## Data supplied:
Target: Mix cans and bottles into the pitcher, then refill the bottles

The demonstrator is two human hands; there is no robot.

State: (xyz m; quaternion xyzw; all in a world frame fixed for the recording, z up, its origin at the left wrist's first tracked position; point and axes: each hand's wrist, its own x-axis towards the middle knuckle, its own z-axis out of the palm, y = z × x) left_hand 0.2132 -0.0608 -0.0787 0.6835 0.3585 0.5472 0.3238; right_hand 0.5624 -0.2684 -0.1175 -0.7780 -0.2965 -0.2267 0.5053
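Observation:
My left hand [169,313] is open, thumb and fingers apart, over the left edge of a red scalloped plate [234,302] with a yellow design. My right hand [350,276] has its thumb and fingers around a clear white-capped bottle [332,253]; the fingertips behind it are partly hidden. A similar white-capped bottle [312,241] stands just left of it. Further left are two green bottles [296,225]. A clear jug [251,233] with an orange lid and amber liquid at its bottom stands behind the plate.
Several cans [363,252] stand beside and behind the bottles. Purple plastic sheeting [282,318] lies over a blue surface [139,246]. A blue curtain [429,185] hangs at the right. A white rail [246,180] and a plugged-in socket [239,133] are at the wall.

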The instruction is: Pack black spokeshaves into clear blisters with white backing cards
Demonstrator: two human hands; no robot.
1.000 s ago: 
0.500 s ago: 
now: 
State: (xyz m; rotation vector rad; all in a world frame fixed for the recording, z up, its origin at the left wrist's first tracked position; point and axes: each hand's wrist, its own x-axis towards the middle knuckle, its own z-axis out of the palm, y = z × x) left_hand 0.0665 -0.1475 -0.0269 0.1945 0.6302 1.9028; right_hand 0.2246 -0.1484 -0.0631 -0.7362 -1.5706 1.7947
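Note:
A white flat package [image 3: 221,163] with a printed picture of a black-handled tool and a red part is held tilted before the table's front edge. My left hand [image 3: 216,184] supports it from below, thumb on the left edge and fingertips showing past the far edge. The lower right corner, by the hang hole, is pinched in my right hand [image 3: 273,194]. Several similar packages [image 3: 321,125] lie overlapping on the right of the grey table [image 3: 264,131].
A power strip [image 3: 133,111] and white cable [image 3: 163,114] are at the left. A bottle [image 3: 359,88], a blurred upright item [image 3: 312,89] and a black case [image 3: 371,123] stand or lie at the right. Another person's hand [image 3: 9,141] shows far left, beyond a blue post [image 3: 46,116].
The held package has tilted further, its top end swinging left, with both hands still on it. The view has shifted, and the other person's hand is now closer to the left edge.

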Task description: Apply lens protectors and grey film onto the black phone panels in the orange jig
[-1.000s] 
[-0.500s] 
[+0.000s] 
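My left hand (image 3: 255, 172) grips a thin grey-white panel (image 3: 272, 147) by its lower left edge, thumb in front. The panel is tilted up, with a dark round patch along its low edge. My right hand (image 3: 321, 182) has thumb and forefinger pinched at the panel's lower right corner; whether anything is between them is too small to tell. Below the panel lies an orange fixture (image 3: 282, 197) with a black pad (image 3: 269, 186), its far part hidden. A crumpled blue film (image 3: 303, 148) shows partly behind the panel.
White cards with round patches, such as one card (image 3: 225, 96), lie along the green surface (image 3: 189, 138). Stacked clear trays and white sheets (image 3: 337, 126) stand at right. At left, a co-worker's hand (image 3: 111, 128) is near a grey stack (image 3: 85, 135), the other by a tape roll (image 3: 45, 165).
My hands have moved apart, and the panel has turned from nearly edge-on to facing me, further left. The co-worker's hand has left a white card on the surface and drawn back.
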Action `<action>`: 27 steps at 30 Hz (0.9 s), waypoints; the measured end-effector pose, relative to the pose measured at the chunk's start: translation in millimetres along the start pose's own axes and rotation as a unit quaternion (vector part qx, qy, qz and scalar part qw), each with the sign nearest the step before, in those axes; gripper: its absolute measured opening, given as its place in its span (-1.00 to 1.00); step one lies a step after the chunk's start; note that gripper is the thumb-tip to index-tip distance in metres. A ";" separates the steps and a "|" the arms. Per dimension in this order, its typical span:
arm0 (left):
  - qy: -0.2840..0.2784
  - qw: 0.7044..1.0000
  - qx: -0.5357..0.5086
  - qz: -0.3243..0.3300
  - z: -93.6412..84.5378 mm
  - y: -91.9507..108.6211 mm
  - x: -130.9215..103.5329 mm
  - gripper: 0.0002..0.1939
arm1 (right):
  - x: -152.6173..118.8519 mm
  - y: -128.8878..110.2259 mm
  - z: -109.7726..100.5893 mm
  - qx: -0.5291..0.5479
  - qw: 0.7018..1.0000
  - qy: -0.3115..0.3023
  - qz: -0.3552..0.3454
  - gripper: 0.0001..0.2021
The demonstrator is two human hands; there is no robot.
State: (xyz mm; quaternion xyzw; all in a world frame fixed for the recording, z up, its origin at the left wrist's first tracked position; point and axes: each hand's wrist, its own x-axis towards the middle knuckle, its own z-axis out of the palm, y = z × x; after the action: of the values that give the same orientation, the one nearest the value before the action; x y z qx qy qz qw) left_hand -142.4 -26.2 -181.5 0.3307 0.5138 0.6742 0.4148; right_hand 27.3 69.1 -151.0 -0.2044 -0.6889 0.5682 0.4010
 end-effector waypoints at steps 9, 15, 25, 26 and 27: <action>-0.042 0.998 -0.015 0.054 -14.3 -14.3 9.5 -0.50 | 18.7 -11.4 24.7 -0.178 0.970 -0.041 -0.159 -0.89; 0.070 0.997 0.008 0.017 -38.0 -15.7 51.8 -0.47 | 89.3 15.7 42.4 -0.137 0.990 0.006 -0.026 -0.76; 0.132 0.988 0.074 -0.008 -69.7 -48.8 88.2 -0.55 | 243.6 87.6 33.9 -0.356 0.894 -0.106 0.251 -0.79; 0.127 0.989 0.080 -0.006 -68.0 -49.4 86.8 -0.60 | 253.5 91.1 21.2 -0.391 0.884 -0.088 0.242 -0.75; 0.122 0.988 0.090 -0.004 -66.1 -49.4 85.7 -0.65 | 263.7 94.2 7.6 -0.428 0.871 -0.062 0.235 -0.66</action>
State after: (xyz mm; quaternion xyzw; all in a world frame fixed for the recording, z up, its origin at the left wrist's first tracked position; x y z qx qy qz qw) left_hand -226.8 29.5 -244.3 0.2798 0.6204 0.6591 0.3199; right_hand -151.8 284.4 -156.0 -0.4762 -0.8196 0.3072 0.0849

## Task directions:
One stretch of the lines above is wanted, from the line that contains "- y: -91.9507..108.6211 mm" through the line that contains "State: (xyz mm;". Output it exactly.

## Finished task:
  - y: -91.9507..108.6211 mm
  - x: -130.9215..103.5329 mm
  - gripper: 0.0002..0.1939
arm1 (right):
  - x: -152.6173..118.8519 mm
  - y: -128.8878..110.2259 mm
  - z: -109.7726..100.5893 mm
  - qx: -0.5291..0.5479
  - qw: 0.7018..1.0000
  - qy: -0.3115..0.3023
  - qz: -0.3552..0.3454
  - gripper: 0.0001..0.2021
The demonstrator is two human hands; there is no robot.
State: (xyz mm; quaternion xyzw; all in a world frame fixed for the recording, z up, its origin at the left wrist's first tracked position; point and axes: each hand's wrist, its own x-axis towards the middle knuckle, its own z-axis out of the palm, y = z × x; after the action: of the values that give the same orientation, the one nearest the value before the action; x y z qx qy qz qw) left_hand -142.4 -26.2 -181.5 0.3307 0.5138 0.6742 0.4148; right_hand 27.3 69.1 -151.0 -0.2044 -0.6889 0.5682 0.4010

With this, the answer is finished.